Fala hejtu po zerowym odcinku. Nie do wiary, kto zareagował
Zerowy odcinek 11. edycji programu "Rolnik szuka żony" wywołał sporo emocji. Gorąco komentowane są wizytówki nowych bohaterów. Nie wszystkie wpisy internautów są życzliwe. Na dwie osoby już wylał się hej! Zareagowała na to uczestniczka jednej z poprzednich edycji.

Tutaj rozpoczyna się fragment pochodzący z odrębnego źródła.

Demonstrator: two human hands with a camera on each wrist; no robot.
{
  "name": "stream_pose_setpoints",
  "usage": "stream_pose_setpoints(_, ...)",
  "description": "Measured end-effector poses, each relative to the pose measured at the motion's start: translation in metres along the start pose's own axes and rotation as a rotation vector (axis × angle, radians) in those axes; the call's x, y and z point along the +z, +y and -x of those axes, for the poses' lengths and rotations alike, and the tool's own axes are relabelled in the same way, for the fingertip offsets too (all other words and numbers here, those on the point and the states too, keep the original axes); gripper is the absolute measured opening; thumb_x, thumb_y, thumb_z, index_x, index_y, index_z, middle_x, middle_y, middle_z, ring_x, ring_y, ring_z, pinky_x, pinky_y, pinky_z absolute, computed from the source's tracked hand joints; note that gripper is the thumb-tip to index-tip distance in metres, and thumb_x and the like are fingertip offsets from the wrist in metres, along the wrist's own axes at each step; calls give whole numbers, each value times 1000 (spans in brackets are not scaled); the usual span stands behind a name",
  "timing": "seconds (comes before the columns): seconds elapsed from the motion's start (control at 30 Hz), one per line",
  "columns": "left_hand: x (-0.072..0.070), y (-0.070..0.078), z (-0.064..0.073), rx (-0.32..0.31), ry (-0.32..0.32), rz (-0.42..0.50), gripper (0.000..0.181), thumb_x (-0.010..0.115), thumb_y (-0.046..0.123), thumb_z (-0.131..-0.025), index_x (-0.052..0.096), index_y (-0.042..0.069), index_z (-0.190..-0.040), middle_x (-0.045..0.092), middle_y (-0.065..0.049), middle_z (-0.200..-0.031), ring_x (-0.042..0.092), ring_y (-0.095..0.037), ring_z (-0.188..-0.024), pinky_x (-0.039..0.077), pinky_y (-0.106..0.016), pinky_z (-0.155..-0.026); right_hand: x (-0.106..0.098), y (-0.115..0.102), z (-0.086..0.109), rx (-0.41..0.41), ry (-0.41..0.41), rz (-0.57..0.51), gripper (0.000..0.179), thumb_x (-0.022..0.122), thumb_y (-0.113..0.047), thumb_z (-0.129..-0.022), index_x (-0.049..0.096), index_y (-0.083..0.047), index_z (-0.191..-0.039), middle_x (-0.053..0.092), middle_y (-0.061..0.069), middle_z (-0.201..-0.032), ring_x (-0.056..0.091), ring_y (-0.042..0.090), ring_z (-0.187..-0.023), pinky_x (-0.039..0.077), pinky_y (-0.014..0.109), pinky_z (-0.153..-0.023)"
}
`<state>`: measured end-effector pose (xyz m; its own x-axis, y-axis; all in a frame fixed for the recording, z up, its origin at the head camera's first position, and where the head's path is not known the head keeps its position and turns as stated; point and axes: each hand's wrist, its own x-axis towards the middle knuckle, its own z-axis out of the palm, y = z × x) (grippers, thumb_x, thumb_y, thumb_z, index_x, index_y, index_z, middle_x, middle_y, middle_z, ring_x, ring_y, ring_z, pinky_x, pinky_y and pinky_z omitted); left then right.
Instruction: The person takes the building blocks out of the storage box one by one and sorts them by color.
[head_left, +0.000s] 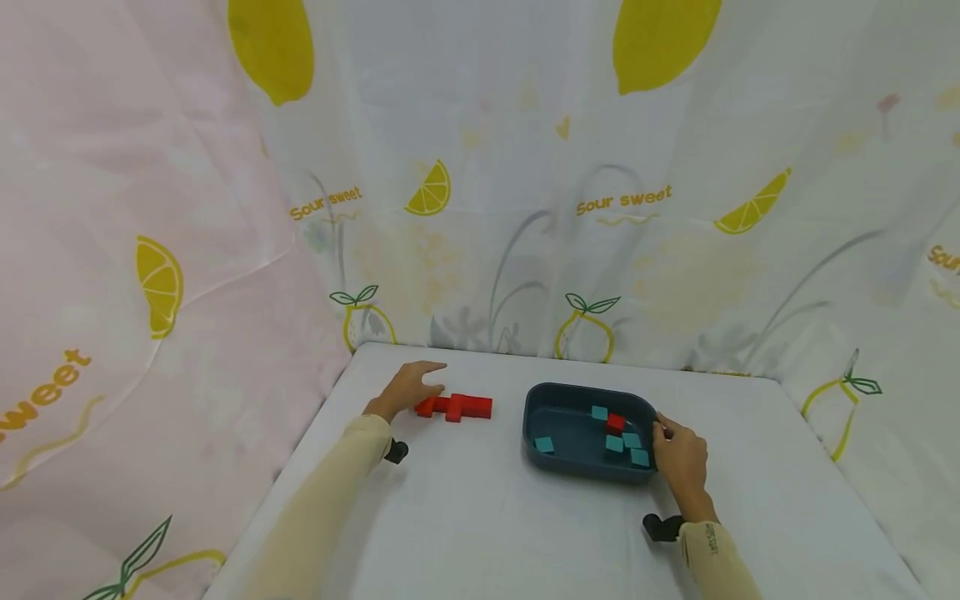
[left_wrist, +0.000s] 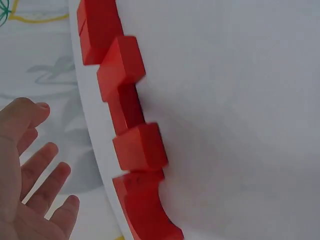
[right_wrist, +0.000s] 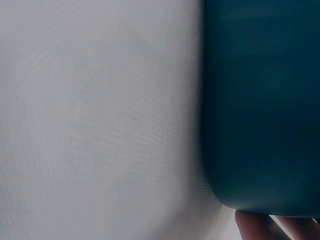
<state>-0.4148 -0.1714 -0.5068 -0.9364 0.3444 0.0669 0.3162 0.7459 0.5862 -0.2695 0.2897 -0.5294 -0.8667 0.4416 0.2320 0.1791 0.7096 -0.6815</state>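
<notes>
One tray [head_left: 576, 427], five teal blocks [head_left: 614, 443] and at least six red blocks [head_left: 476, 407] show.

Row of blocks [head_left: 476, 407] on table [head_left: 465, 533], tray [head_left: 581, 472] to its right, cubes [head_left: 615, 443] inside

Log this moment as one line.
left hand: holds nothing, beside red block row | right hand: grips right end of dark blue tray | tray contents: teal blocks, one red block

My cloth-walled booth
Lemon-printed cloth [head_left: 480, 142] lettered "Sour sweet" hangs far, left and right of my white counter [head_left: 510, 533]; the kind of room beyond, I can't tell.
</notes>
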Motion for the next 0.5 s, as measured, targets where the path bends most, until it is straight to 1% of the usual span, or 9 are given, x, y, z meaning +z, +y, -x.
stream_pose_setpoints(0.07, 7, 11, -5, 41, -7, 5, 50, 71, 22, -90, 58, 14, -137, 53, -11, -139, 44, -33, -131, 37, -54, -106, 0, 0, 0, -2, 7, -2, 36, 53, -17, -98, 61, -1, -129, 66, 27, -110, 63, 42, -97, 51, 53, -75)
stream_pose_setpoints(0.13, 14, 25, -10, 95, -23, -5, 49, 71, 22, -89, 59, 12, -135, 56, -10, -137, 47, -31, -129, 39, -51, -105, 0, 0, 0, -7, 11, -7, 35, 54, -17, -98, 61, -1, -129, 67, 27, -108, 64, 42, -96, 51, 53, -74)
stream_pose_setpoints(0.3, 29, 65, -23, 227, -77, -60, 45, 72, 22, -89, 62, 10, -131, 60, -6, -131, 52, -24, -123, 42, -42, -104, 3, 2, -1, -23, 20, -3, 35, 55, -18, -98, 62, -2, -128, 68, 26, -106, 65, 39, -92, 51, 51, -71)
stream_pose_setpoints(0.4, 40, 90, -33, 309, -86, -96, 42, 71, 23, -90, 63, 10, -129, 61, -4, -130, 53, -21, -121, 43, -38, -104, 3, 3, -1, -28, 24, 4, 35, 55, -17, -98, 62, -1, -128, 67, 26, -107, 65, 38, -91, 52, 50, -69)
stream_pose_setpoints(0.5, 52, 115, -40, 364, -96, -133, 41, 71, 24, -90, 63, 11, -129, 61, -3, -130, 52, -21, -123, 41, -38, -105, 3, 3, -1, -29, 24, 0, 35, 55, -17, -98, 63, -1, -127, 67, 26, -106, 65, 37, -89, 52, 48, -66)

Odcinek "zerowy" nowej edycji "Rolnik szuka żony" został wyemitowany w Niedzielę Wielkanocną. Po raz pierwszy wśród kandydatów znalazły się aż 3 panie! Widzowie poznali również 6 panów. O udział w programie walczą: Wiktoria, Agata, Beata, Rafał, Christoph, Sebastian, Marcin, Dominik i Paweł.
Piątka z nich przejdzie do kolejnego etapu - zadecyduje o tym liczba nadesłanych listów.
Tuż po emisji odcinka w sieci pojawiło się mnóstwo komentarzy, niekoniecznie przychylnych wszystkim uczestnikom. Szczególnie dwie osoby zwróciły uwagę fanów produkcji TVP.
Wśród mężczyzn najszerzej komentowana była wizytówka Christopha. Mężczyzna gospodaruje na 600 hektarach, ma silny niemiecki akcent i mieszka w dość specyficznych warunkach. Nie umknęło to internautom. Bohater produkcji TVP nie ma klasycznego domu i mieszka w tak zwanym "domku holenderskim".
Jeśli chodzi o panie, to sporo nieżyczliwych komentarzy dotyczyło Wiktorii, która jest dość znaną Tiktokerką. Z tego też powodu część użytkowników zarzuca jej, że zgłosiła się do programu wyłącznie dla sławy i większego zaistnienia w mediach. Już wylewa się na młodą rolniczkę hejt.
W obronie uczestników stanęła Elżbieta Czabator, która wzięła udział w 8. edycji programu. O swoich odczuciach napisała na Instagramie.
"Kochani, bardzo mi się nie podoba hejt na nowych uczestników przyszłej edycji "Rolnik szuka żony". Sama przeszłam przez ogromny hejt, uczestnicząc w tym programie. Ja mam mocną psychikę i poradziłam sobie z tym, ale znam ludzi, którzy zamknęli się w swoim świecie i unikają ludzi, znam też takich, którzy wpadli w depresję. W dzisiejszych czasach nie potrzeba karabinu, żeby zabić człowieka" - stwierdziła Elżbieta.
Kto z nowych bohaterów trafi do finałowej piątki? Tego dowiemy się po wakacjach.